In fiscal year 2021-2022, the Town of Burgaw budgeted $639,150 for direct fire department operations — not including facility maintenance, utilities, finance management, human resources and other ancillary costs. It collected approximately $330,000 from the Pender Central Fire District during the same time period.
Burgaw town manager James Gantt told Port City Daily he anticipates the need for at least 11% more in operating expenses for BFD in the upcoming budget.
“Additional personnel costs alone have increased the demand on the town’s budget, but it was a much-needed step in order to increase the level of response for our citizens and those within the central district and St. Helena,” Gantt said.
BFD was an all-volunteer organization until it added part-timers in 2008 and its first full-time firefighter in 2014. It has since increased full-timers from two to seven as of this year, citing dwindling volunteer interest and a spike in calls.
In 2020, the fire station incurred a $110,000 remodel to add three bunk rooms to accommodate additional personnel. The station can now sleep 12, which Taylor said is especially vital for housing more staff and volunteers during hurricanes.
The department still relies heavily on volunteers and part-time staff. Two full-time firefighters are on duty 24 hours per day, seven days a week; however, when only two firefighters are available to respond to a fire, there is no one to enter the structure, if needed.
”You’re just doing defensive operations until the next company arrives,” Taylor explained.
Prior to having two members on shift, BFD’s response time often exceeded three minutes. According to the National Fire Protection Association, fire suppression resources should be deployed within four minutes. Taylor said now it’s rare the team exceeds the three-minute mark.
Monday evening, BFD held a public hearing about the proposed tax increase.
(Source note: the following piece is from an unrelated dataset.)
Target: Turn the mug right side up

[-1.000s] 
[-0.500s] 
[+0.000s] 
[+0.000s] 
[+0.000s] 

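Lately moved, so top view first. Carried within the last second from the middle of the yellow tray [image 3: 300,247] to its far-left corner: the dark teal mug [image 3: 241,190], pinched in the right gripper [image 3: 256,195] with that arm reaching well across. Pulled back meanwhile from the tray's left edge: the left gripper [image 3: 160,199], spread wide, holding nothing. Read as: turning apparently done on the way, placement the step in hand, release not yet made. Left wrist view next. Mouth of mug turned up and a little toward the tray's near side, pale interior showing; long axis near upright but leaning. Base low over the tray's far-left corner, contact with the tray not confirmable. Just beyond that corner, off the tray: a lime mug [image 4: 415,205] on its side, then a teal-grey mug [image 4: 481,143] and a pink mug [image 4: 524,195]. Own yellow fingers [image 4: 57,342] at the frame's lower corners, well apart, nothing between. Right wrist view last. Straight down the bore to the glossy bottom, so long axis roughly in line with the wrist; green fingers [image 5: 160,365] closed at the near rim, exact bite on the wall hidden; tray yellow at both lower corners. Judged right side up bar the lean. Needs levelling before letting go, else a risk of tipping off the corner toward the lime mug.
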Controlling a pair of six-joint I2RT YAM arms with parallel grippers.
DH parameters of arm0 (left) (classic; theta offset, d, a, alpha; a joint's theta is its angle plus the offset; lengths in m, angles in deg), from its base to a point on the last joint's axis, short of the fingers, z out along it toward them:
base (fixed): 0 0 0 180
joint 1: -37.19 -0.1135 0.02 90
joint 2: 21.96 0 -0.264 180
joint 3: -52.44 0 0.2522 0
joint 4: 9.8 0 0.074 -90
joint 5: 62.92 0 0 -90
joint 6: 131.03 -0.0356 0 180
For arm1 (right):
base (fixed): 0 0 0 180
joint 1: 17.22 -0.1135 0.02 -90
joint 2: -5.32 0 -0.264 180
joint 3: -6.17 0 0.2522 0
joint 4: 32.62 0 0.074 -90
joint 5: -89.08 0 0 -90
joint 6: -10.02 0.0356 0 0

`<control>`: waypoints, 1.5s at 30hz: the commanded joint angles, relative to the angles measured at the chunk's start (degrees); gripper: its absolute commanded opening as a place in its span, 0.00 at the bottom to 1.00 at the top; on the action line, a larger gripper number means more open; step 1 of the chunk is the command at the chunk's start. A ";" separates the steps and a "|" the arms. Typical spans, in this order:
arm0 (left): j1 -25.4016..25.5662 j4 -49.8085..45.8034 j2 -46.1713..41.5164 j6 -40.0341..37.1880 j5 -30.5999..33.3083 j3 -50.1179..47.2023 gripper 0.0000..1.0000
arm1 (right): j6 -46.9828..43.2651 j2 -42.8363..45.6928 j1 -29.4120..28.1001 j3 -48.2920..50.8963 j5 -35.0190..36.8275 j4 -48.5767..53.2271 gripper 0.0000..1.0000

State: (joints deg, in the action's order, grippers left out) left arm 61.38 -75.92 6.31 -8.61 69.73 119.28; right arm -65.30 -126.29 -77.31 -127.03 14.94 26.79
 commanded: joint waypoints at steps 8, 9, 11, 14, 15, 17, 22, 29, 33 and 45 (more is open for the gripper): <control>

According to Taylor, the meeting was recommended at the behest of McEwen (though not required by state law) prior to bringing the tax hike before commissioners.
“The Town of Burgaw is subsidizing county fire protection, and the current fire tax is not enough to support the fire protection,” Pender County fire marshal Mark Haraway said at the meeting.
Gantt first proposed the potential 2-cent tax increase to town commissioners at a February budget session.
“The [county commissioners] pay Penderlea, Atkinson, Maple Hill out of their general fund, direct money to those fire departments,” Gantt told town commissioners. “We spent a lot more time out in the county … so, why are you giving [to] these but not giving [to] us?”
Burgaw commissioners unanimously supported the tax increase, according to Taylor, so the next step is for BFD to make its formal request to county commissioners.
“They can deny it,” Taylor said of the Pender commissioners, “but they denied us in the past when they didn’t deny others.”